Multiprocessing: SDT2 is capable of utilizing multi-core computing to
dramatically speed up computation times. Each new core effectively doubles
the memory requirements of an analysis. Macs and typical Windows systems
default to automatic management of the page file ("swap" on non-Windows
systems,) which allows for disk space to be used in place of memory should a
user exceed system memory. However, this should be approached with
caution. If configured incorrectly, the application—and possibly the system—
could crash. For systems with an inadequate or missing page file, we've
added error recovery during alignment that allows the user to restart
alignment with different settings. We have changed the recommended cores
dropdown to instead display the recommendation directly under the slider.

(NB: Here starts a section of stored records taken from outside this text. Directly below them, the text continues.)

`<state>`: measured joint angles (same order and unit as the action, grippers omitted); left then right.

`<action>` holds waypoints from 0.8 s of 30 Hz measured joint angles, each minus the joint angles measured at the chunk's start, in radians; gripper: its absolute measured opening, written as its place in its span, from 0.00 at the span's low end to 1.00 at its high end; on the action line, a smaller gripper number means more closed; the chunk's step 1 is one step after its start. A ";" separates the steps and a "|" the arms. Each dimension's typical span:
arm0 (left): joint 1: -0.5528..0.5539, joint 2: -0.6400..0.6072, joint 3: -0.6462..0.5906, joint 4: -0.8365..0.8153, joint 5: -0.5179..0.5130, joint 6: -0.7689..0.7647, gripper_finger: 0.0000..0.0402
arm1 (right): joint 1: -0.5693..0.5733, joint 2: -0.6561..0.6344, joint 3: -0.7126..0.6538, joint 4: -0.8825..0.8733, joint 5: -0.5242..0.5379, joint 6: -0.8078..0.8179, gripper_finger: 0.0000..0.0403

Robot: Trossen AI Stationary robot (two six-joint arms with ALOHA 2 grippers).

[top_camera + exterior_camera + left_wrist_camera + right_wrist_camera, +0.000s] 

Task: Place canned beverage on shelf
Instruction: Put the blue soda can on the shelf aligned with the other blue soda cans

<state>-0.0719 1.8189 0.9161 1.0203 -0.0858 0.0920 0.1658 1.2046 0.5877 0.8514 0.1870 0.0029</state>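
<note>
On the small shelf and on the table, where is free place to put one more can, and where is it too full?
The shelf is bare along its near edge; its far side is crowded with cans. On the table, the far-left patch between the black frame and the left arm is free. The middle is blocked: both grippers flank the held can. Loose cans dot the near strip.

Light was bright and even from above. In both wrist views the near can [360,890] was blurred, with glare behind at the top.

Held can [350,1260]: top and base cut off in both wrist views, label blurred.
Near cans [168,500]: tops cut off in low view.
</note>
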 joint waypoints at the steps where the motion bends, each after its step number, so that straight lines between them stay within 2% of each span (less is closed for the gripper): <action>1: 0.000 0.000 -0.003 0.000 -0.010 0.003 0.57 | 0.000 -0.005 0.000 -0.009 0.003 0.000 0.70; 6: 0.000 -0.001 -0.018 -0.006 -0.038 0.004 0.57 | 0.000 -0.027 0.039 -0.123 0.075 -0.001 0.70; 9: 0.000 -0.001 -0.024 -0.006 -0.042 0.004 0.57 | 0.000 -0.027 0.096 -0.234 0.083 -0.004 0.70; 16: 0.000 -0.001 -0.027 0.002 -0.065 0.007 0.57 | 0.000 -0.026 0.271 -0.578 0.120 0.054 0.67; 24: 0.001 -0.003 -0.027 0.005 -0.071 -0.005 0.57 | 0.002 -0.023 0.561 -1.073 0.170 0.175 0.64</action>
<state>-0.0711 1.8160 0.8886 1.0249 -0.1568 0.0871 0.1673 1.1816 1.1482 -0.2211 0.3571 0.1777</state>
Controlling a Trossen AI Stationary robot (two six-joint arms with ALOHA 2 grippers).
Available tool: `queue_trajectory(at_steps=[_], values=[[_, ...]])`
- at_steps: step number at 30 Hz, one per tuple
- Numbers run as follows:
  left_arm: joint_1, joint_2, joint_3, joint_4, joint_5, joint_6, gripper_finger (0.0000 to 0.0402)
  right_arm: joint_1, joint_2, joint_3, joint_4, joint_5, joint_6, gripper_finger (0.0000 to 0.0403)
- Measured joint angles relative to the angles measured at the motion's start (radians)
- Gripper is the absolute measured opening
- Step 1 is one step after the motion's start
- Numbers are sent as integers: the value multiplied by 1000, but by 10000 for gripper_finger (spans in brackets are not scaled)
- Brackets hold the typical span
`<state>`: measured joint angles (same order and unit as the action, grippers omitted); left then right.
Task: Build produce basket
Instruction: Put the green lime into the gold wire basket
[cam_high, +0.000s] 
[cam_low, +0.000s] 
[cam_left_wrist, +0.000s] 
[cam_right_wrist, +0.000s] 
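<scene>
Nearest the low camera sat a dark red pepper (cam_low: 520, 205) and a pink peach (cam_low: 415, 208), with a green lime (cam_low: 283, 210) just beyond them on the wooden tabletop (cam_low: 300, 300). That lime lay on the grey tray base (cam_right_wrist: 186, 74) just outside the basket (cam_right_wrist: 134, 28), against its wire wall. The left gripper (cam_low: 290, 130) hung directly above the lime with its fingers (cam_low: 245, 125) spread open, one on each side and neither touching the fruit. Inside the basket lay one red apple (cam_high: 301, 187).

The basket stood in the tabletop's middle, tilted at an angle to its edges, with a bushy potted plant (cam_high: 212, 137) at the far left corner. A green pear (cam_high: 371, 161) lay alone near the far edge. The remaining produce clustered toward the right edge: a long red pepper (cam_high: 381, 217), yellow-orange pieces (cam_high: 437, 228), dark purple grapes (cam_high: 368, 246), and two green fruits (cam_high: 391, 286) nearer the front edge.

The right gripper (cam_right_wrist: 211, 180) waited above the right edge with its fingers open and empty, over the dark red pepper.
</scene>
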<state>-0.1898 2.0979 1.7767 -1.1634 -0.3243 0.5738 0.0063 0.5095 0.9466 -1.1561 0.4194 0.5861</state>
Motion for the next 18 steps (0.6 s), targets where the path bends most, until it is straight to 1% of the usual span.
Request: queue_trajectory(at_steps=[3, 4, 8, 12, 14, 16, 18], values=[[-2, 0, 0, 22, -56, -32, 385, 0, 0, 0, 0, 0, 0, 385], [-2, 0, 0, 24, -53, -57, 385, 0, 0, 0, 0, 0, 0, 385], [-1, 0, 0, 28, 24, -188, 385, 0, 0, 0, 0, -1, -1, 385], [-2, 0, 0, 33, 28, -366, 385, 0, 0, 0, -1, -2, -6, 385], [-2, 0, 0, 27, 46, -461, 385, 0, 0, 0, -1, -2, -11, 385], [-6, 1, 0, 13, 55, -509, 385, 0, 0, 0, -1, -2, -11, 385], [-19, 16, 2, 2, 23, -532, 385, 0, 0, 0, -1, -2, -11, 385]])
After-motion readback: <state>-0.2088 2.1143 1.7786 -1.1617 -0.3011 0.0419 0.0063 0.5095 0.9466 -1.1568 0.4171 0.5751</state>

The estimates should conservatively remain below available system memory
as we have implemented fairly accurate system memory calculations, which
account for available system memory and an estimate of page file use. It is
possible, with a high enough disk allocation, to align fairly large sequences
(>160k), but sequences of this length are almost always better run on a
single core, regardless of memory estimates.
Graph Clustering: The export option offers a rudimentary graph clustering
output, and we are still debating its inclusion in the final build. It converts
the similarity output matrix to binary and then clusters by connected
components. Threshold 1 sets the initial clustering, where all sequences
that share that identity will be connected and considered as a distinct
cluster. Threshold 2 performs the same but within each established cluster.
This was originally intended to be a genus/species level clustering by
programmable input.